RAW or not RAW
The RAW format will never be accepted. Never means “never”, and not “not in the near future”. Old photographers remember that before its appearance there were several formats that, although they did not die completely today, nevertheless, the prospects were far more promising than the “raw” format – which, by the way, is still used today. The appearance of the format is associated with the fact that it is supposedly more convenient, practical and loses less information when conveyed to the recipient’s eye, compared with all the previous ones. Moreover, it gives more creative freedom (which is hard to argue with) and does not take up much space.
Most of the foregoing is only half true (as in the “believe – not believe” game, when supporters are divided evenly or split into statistical groups of adherents), the rest are illusions in which either the person himself convinced himself or the marketers convinced him. Let’s try to understand in detail.
Today, there are several image storage formats, the clear leader among which is JPEG, created a decade and a half ago, when Internet speeds were an order of magnitude lower and each byte had to be sacrificed to place a picture on the page, and the hosting space was not as unlimited as it is today. As a result, the format received a couple of senile diseases, such as the so-called “JPEG artifacts” (quite noticeable with strong compression of 8 by 8 squares and halos around contrasting objects – at the same time, in maximum quality they are not visible even on a large print and with a magnifying glass, like no one considers photos), 8 -bit data storage (more important for editing, rather than data storage, because today many printing machines do not even think to support 16-bit mode) and the loss of small details imputed to him is the last, moreover, no one even thinks to prove as an argument drive I am “the ability to draw parts in 16-bit mode in the shadows”, which generally applies only to deep editing in Photoshop.
However, mentioning the shortcomings, few people remember the advantages of JPEG: excellent image compression (and loss is inevitable with any compression – the law of physics), versatility (by removing the card from the camera, you can insert it into a computer, DVD player or TV, another camera, PDA , digital album and view pictures), support for color profiles. You can also say about saving disk space, but this is already a moot point – in principle, you can click JPEG a lot and stupidly, which will not work at all and make the disk worse.
There were a few half-dead standards: GIF, PNG and TIFF. The fact is that they cannot be called dead (they have not yet died), but each has its own shortcomings, which is why they have no comparable popularity with JPEG. GIF, for example, is not intended for photographs at all and, as its name says, is generally optimized for Internet graphics (Graphic Interchange Format). PNG was made at about the same time, but at first it was completely not friends with the Browser (meaning IE), which is why users still can’t feel its superiority.
There is an excellent format – TIFF, which has a lot of features, including support for a 16-bit data storage format and multi-page format, but its only drawback reduces its application exclusively to the field of professional photography: because of its large size (in the version without compression, every point images are stored 24 or 48 bits of information directly, plus service information) this format is used by photographers with almost one single purpose – to print commercial orders on good machines and for more shie money. Moreover, the photographer often comes to the laboratory himself and sits with the operator for a long time, making test copies in the pursuit of excellence.
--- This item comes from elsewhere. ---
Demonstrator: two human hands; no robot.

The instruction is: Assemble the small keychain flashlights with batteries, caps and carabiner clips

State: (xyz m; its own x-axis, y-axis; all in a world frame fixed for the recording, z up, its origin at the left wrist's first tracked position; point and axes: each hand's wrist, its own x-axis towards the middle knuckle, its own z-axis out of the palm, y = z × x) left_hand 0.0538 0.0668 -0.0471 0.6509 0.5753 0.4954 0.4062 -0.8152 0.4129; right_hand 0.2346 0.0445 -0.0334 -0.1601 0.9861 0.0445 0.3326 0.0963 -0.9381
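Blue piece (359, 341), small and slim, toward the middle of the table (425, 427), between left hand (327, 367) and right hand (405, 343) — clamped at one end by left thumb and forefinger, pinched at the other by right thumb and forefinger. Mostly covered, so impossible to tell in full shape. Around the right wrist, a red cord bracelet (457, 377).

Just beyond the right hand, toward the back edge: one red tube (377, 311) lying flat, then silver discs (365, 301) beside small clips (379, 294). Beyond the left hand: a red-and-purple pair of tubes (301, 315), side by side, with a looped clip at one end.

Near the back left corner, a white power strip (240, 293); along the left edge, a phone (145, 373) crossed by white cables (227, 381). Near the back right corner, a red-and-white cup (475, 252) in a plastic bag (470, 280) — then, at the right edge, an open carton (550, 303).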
Now we come to the most interesting. The RAW format arose relatively recently and its main task was not to overcome the shortcomings of the existing formats – its goal was to provide more opportunities for printers. They are used to working with source codes or formats that give more freedom of action. For example, they often do not take text in Word format at all – it is inconvenient to transfer it to their layout programs, because they are followed by a bunch of formatting tags, and until some time there was a problem with encodings. Now it’s gotten a little easier, but we just gave it as an example, and the essence is simple: the fewer changes the intermediate program makes to the source, the better it is for a professional to prepare (images, in our case). Therefore, photos in the printing house are submitted in TIFF or RAW format. It is believed that the RAW format is simply a signal encoded from a camera matrix encoded into a specific shape. In fact, the information is subsequently pinched and trimmed, additionally encoded, etc. – as a result, losses that are considered uncritical are inevitable.